Write the listing below out again exactly, though only as far as the line with "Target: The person", which is included.

*** Block opens ***

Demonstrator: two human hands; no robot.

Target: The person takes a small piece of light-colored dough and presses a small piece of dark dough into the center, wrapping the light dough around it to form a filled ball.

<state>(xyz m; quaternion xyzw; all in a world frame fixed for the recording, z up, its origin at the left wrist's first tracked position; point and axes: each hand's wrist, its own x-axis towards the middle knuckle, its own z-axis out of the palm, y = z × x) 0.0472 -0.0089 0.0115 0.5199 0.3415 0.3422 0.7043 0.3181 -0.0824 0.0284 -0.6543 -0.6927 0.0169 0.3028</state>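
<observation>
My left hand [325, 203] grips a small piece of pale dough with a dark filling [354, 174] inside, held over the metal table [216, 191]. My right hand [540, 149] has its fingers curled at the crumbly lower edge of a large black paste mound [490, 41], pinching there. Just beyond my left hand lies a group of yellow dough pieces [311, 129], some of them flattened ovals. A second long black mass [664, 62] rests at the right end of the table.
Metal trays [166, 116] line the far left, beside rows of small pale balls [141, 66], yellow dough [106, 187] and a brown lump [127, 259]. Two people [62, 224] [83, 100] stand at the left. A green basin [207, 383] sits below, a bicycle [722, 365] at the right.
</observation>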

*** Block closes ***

**Response to the exercise:**
Demonstrator: two human hands; no robot.

Target: The person takes a small piece of light-colored dough and presses a small piece of dark dough into the center, wrapping the light dough around it to form a filled ball.

This output is complete, and the exercise is done.